In a sense certainly, but I’m not sure I would agree with your notion that it would be a fruitful area of research. After all, to convert a Quine into something resembling a self-replicator then the Quine must describe a self-describing compiler. Which, once compiled, the Quine-as-mechanism is fed a copy of the Quine-as-text and the whole thing repeats.
But noting that is to simply posit a Von Neumann self-replicator absent any discussion of the resource acquisition and machinery to construct an execution environment — beyond chemistry — for a Quine-as-compiler.
Perhaps you have some other distinction in mind, but it would seem that a Von Neumann replicator is really rather what we’re after.
I hereby coin another term, Common Sense Information, and a corollary, Common Sense Engineering.
Darwinists live in a bizarre fantasy world which I would describe as irrational, although “irrational” does not quite fit the bill — it’s hyper-irrational.
When confronted with the most sophisticated information and information-processing machinery ever discovered, in living systems, they require: “Give me a mathematical proof that accidents zapping nucleotides in DNA molecules can’t transform a self-replicating molecule into Rachmaninoff and his piano concerti in 10^17 seconds.”
A mathematical proof is not required. Such a proposition is so stupendously stupid that only someone who has been indoctrinated with Darwinian orthodoxy can believe such nonsense.

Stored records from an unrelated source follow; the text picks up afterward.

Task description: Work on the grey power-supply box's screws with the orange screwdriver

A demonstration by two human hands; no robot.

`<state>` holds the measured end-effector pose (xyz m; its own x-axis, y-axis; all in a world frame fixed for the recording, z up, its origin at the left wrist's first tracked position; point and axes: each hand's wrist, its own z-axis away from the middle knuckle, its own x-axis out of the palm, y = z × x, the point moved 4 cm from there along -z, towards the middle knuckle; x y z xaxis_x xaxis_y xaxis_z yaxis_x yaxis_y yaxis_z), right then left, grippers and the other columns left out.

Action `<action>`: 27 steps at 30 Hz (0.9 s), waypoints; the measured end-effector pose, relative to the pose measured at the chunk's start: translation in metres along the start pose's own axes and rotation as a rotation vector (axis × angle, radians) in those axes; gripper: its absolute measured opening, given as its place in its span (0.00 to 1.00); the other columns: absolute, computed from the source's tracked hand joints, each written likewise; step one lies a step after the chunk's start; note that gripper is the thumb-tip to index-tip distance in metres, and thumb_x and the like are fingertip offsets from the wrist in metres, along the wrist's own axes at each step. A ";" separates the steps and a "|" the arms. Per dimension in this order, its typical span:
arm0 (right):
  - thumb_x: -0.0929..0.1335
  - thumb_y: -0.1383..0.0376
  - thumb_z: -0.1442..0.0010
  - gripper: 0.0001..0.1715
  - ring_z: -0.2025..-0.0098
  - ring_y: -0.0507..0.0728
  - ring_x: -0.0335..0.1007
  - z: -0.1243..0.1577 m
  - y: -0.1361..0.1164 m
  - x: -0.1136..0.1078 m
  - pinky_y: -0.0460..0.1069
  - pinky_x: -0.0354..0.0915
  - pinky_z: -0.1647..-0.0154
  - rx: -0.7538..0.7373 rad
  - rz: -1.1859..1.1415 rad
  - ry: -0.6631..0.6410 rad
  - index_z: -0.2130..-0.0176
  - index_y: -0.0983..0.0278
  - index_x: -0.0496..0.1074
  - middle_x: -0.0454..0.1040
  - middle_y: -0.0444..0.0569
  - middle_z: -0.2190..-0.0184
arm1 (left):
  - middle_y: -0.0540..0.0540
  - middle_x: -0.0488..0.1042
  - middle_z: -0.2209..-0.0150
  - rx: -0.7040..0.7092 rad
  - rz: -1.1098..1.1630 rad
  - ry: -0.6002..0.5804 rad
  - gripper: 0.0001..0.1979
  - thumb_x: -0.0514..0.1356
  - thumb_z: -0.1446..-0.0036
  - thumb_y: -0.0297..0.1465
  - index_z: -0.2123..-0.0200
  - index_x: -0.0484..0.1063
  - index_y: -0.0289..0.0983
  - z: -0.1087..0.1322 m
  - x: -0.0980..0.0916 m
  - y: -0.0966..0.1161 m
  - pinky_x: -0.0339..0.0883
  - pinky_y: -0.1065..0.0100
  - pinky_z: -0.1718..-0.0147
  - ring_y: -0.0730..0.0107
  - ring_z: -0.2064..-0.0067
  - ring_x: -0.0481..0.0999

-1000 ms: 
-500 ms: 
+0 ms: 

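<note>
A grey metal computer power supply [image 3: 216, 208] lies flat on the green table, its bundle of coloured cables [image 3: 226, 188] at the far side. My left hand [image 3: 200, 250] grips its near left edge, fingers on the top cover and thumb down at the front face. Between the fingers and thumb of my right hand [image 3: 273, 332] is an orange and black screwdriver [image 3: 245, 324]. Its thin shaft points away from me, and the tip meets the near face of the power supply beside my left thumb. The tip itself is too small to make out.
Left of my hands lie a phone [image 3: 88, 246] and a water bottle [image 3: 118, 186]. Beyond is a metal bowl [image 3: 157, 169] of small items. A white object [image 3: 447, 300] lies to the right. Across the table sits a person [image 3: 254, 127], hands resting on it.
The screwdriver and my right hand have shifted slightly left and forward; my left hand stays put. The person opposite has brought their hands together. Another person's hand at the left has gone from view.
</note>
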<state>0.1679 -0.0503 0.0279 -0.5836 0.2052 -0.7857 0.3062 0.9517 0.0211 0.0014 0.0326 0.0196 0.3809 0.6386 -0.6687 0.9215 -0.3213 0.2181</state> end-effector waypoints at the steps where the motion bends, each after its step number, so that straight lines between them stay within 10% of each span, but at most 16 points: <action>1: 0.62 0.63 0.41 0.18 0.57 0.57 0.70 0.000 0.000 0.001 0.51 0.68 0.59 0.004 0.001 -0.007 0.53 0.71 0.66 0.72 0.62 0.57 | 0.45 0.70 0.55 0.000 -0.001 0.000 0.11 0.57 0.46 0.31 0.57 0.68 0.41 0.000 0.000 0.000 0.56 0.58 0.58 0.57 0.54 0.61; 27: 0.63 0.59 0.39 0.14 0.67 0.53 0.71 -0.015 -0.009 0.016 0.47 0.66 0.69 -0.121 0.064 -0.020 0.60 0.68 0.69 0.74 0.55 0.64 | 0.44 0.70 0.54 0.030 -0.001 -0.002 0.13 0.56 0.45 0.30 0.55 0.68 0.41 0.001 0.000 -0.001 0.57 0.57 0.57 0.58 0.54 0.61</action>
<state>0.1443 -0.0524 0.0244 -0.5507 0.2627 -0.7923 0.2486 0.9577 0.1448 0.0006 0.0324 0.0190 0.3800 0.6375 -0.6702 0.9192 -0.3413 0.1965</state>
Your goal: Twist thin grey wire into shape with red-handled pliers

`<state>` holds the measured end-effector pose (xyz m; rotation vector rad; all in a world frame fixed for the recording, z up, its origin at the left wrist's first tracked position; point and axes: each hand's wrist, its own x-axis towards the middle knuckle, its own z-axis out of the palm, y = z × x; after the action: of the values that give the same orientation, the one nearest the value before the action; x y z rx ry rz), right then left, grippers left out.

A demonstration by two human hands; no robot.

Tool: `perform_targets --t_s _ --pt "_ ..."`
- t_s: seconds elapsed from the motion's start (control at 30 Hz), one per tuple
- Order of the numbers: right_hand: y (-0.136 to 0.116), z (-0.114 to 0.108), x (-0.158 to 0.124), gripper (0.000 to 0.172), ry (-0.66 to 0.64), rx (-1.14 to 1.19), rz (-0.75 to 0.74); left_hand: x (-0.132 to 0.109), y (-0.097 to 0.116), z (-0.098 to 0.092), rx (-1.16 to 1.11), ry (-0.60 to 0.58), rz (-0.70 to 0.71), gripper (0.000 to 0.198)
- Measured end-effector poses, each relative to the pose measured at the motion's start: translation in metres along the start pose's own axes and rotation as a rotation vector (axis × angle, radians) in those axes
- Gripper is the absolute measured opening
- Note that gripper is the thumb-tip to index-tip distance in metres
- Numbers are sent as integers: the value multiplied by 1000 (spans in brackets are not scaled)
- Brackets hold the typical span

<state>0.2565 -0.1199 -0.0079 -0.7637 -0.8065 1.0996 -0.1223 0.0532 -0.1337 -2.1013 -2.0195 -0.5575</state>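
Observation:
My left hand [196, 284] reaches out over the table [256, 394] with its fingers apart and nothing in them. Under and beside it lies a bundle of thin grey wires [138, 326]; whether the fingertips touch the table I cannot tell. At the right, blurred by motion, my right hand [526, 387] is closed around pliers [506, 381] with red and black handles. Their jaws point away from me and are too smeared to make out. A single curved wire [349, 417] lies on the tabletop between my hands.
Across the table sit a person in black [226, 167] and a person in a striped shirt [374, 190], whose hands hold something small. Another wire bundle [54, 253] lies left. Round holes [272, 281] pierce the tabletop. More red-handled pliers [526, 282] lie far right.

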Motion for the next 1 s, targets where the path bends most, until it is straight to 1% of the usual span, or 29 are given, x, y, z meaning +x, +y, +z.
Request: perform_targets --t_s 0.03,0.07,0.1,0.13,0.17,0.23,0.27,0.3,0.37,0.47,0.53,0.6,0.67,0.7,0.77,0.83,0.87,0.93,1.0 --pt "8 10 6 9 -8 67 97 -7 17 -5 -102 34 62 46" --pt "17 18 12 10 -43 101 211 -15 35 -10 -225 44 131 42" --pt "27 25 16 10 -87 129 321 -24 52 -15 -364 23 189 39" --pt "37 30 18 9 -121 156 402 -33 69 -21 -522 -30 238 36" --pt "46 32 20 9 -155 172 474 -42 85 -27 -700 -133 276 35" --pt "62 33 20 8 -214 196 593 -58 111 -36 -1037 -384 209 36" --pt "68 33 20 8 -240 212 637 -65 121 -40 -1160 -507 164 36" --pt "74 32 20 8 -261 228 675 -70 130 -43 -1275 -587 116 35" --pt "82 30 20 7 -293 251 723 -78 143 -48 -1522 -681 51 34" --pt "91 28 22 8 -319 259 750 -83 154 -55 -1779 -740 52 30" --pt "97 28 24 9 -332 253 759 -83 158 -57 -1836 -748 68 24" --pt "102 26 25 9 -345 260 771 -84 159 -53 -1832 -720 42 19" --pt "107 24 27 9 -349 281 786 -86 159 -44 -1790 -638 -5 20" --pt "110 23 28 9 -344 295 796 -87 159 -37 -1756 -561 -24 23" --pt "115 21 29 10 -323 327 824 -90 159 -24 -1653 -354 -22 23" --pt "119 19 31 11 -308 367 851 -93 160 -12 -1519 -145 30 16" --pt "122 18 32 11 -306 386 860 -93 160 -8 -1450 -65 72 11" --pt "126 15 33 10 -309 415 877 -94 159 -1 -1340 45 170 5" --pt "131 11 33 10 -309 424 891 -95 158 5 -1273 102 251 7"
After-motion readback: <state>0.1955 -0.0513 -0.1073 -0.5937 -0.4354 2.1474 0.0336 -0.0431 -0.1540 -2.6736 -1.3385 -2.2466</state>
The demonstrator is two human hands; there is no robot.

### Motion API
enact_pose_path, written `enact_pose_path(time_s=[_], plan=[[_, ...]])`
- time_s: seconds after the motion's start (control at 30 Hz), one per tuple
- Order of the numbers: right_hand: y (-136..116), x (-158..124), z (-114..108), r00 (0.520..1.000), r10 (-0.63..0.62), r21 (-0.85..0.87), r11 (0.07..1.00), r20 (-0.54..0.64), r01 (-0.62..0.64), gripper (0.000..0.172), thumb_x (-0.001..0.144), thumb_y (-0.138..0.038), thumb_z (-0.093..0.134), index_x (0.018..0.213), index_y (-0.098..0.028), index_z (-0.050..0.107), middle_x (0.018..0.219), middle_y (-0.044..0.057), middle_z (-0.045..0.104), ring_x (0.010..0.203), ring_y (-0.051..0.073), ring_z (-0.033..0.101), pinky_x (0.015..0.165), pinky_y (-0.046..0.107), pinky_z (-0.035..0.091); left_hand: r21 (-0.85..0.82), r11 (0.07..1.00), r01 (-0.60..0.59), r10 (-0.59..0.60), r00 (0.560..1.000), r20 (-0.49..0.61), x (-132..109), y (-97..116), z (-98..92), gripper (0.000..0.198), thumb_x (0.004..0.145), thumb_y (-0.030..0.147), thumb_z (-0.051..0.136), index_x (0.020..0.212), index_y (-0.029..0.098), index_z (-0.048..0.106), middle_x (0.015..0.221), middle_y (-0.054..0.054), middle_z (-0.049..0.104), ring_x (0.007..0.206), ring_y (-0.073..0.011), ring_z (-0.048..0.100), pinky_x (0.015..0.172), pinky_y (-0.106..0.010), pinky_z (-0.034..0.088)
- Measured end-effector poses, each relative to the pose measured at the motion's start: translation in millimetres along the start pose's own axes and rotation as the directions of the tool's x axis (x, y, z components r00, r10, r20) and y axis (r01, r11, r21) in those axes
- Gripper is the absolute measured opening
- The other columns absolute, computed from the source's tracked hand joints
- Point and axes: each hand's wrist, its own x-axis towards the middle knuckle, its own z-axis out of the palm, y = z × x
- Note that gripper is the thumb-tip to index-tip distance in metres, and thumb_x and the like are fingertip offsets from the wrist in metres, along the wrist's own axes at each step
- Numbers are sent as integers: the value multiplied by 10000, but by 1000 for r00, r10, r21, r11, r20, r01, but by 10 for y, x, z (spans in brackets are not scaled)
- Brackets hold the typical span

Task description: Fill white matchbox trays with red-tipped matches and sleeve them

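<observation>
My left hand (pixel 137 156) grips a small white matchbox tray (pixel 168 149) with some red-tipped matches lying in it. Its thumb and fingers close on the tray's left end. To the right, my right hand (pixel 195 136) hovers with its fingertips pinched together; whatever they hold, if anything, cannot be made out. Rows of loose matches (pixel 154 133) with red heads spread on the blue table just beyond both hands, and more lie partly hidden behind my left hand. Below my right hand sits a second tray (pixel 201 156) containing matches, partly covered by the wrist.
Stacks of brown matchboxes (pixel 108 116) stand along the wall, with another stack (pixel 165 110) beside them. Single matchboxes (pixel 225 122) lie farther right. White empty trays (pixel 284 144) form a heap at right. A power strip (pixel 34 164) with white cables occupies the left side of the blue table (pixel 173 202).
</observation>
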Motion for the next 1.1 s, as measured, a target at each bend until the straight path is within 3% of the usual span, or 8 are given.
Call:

Of course, Darwinists never advance their claims in these terms, which is what they are actually advocating, because any rational person would obviously ask what phenomenon or experience messed up their minds.
The only rational conclusion that can be reached, in my opinion, is that the laws of physics which govern the universe were designed in advance for the eventual appearance of living things, and that the information and engineering evident in living systems can only be rationally explained by a super-intelligence that purposed the entire thing.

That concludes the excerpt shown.